- 著者
-
藤井 正美
- 出版者
- 宇宙航空研究開発機構
- 雑誌
- 宇宙科学研究所報告 (ISSN:02852853)
- 巻号頁・発行日
- vol.22, pp.1-86, 1984-12
- 被引用文献数
-
1
1978年に Cartwright らによって発見されたプラスチック飛跡検出器 CR-39 は, 従来一般に使用されていたポリカーボネート (PC) やセルロースナイトレート (CN) と比較すると非常に高い感度を有している。また CR-39 のシートは, その均質性, 一様性が大変良い。そのため宇宙線重粒子の観測, ウラン濃度の定量, 中性子線量計, マイクロフィルターの製作など宇宙物理, 地球物理, 放射線計測, 工学の広い分野で応用され, その重要性は最近ますます高くなっている。もし CR-39 の感度をさらに向上させることができると, たとえば高エネルギーの L_i, B_e, B などが観測可能となる。これは宇宙線の起源, 銀河中での伝播などに関する新しい情報をもたらすものである。本論文ではまず第I章で固体飛跡検出器の歴史を簡単に振返り, 次に CR-39 の感度に関する従来の研究についてまとめる。荷電粒子に対する CR-39 の感度は, 使用したモノマーの純度, 重合時の温度条件, 重合開始剤の濃度などによって変化している。このことは CR-39 の感度をさらに改善できる可能性が残されていることを示すものである。 CR-39 を観測に応用する上での問題点としては, シートの場所による感度のばらつき, 使用する温度による感度の変化, 荷電粒子の入射角による感度の変化などがある。
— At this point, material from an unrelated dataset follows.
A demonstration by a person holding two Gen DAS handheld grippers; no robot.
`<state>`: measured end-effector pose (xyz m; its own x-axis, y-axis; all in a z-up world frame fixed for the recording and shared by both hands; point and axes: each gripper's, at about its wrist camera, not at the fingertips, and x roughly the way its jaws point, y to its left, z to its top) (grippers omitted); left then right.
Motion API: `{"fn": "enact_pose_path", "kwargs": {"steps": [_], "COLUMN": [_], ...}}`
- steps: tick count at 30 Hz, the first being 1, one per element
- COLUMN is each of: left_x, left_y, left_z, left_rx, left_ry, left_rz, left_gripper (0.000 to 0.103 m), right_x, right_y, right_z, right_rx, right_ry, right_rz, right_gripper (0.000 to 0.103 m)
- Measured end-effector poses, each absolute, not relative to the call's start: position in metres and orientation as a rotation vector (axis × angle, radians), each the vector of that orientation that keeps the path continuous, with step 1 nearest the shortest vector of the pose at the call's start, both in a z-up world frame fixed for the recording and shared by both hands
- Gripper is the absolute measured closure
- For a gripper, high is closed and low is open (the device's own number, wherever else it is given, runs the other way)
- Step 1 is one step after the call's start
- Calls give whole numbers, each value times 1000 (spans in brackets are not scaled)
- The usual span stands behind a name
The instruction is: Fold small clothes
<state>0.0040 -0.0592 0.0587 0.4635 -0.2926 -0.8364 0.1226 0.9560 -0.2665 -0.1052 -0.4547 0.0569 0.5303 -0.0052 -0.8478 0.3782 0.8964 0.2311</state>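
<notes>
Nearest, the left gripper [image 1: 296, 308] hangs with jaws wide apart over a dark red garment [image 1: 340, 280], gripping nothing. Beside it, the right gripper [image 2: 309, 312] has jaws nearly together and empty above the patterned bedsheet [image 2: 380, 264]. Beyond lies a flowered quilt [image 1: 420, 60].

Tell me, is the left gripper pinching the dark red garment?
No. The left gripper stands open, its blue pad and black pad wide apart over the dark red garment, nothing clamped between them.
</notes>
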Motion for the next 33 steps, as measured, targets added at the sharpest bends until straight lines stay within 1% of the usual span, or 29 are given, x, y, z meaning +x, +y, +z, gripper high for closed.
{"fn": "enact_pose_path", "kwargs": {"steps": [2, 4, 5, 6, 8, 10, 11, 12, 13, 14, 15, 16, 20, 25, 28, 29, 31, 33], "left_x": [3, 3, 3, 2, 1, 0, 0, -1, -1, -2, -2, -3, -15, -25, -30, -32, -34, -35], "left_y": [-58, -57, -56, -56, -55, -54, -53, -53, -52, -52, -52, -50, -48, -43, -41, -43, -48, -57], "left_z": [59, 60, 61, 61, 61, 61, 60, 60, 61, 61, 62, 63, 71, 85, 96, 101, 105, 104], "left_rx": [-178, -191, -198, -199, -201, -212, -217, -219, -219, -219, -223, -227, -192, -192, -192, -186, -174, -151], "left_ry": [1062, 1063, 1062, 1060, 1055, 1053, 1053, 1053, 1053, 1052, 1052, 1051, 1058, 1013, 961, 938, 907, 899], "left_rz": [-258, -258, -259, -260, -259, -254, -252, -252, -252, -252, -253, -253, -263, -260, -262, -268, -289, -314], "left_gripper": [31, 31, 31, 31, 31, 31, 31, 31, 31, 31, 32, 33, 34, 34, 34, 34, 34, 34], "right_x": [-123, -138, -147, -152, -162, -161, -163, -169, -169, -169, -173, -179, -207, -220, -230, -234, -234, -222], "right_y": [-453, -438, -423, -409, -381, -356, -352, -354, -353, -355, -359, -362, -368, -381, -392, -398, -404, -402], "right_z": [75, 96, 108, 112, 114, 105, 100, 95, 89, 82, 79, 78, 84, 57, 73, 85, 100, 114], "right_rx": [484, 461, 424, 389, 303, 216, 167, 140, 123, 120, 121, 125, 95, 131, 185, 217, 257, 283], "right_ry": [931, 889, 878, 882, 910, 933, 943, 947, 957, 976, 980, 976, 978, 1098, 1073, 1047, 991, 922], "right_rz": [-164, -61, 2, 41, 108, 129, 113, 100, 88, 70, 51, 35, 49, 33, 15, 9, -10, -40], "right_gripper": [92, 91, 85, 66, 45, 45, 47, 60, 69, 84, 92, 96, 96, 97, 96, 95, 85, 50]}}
感度の入射角依存性の原因としては, バルクエッチング速産 V_b が, シート表面からの深さによって変化しているためではないかと考えられている。この入射角依存性と関連して, 荷電粒子に対する固体飛跡検出器の応答を調べるため, 第II章ではエッチピットの形状を求める一般的方法について議論する。従来よく知られているエッチピット形状の式は, V_g が一定の場合にしな適用できない。ここでは変分法を用いて, エッチングによる飛跡の成長速度 V_t とバルクエッチング速度 V_b が共に変化する場合にも適用可能な一般式を導いた。この一般式は CR-39 のように V_b が変化している場合のエッチピットの解析には欠かすことのできないものである。この一般式を用いて感度の入射角依存性やエッチピットの形状を定量的に説明できることを示した。第III章では CR-39 の感度を改善するために, プラスチックの放射線による劣化を促進する働きのある塩素化合物を添加するという新しい試みについて述べる。少量の塩素化合物を添加した CR-39 と, 添加物を加えない純粋の CR-39 について数種類のテストサンプルを用意し, 気球に搭載して上空で宇宙線を照射した。回収したサンプルは同一の条件でエッチングし, 荷電粒子に対する感度を比較した。このテストの結果, ジアリルクロレンデート (DACD) を2%添加したものは, 無添加のものと比較して数10%の感度上昇を示すこと, 一方ヘキサクロロブタジェン (HCB) を0.5%添加したものについては, 感度はあまり変化しないが, 長時間のエッチング後もシートの透明度が非常に良くなることを見出した。第 IV 章では, HCBを添加した CR-39 の特長を生かした応用として, 宇宙線重粒子の観測について述べる。長時間のエッチングを行うと, エッチピットは裸眼で見える程度の大きさに成長する。HCBを添加した CR-39 では, 長時間エッチングの後にもシートの透明度が失なわれないため, 9枚のシートを重ねて, 重粒子の飛跡を効率よく追跡することができた。この裸眼によるスキャンは, 従来の顕微鏡によるスキャンと比較するとそのスピードが格段に速く, 大変効率がよい。またスキャンロスも無い。このようにHCBを添加した CR-39 は位置検出器として, 特に大面積検出器を心要とする実験で有効性を発揮するものと考えられる。最後にV章では, CR-39 に代わる新しいプラスチック検出器の可能性について述べる。従来調べられたプラスチックは CR-39 を例外として, すべて熱可塑性樹脂である。これに対し CR-39 は3次元的に架橋した熱硬化性樹脂である。この3次元構造が CR-39 の高感度の大きな要因の1つと考えられる。アジピン酸ジアリル (DAA) , コハク酸ジアリル (DAS) など,いくつかの新しい熱硬化性樹脂の重合を行ない,低エネルギーのα線に対する感度を調べた。感度の高い方から並べると, CR-39 , DAS, DAA の順である。このうちDAAの感度は低いが, エッチピットの形状は大変良く, 超重核の観測に応用できる。これらの樹脂の分子構造を比較することによって, 荷重粒子に対する感度の高い樹脂を発見する手掛りを得ることができた。